Austin can now sit unsupported for long periods of time. But his upper body is very weak; he cannot push himself back up when he falls. He hates tummy time –even when placed on softer surfaces and exercise balls. He is nowhere near crawling. He does not roll over. He does not tolerate any texture in his purees, gagging at the littlest chunk. He cannot suck from a sippy cup. He hardly ever holds the bottle, and when he does, he cannot tip it. Despite increases in his reflux medication, he continues to throw up. Often it is very violent — much more than I ever remember his brother experiencing. His eyes roll back into his head before he vomits, and the food sprays out his nose and mouth. This is then followed by intense hiccups and screaming.

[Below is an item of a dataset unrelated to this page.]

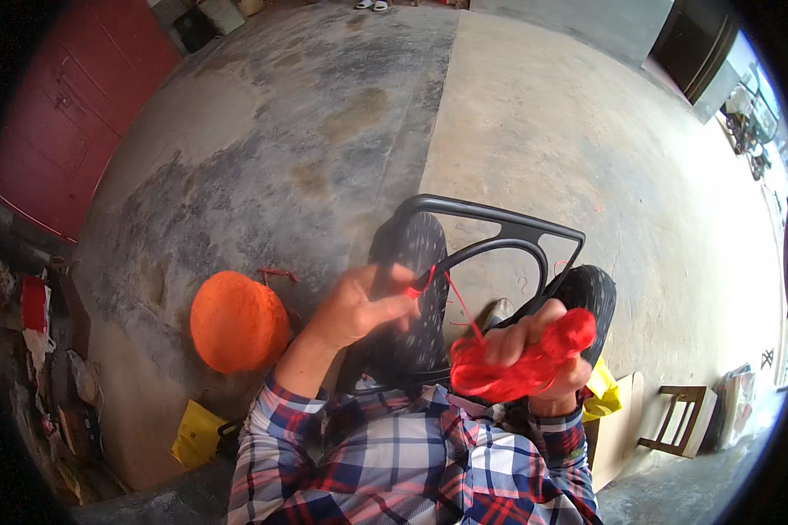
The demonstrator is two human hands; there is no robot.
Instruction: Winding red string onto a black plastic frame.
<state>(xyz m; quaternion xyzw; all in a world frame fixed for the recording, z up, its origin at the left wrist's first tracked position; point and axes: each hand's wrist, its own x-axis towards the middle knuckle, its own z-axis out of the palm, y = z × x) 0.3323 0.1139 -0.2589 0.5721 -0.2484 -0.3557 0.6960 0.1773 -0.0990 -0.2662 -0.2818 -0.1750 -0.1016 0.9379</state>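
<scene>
My right hand (578, 372) is closed around a bundle of red yarn (508, 372), held over my right knee. From it a thin red strand runs up to a black tubular frame (490, 210) with a curved inner bar, resting across my lap. Red yarn is wound around that bar near its left end. At that spot my left hand (355, 306), slightly blurred, has its thumb and fingers closed on the red yarn against the bar. The fingertips partly cover the winding.
An orange round stool or bucket (236, 322) stands to my left, with red scraps beside it. Yellow pieces (197, 433) lie on both sides of me. A small wooden stool (678, 422) is at the right. Clutter (74, 385) lines the left wall below a red door (74, 114).
</scene>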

Austin has been hospitalized on three separate occasions for dehydration associated with stomach viruses. He suffers from terrible constipation even though he takes two teaspoons of Miralax a day.
Our Little Riddle
Austin Garrison Riddle has taken us on an amazing journey. We are lucky to have a great care team of doctors and therapists. We are particularly grateful for our caring and determined pediatrician. Our family and network of friends have been sources of comfort and support. Prayer warriors –some we have never met but are friends of our family — sustain us by keeping our family in their prayers. We are so blessed to have both Austin and his patient, loving, and gentle older brother Kristofer in our lives.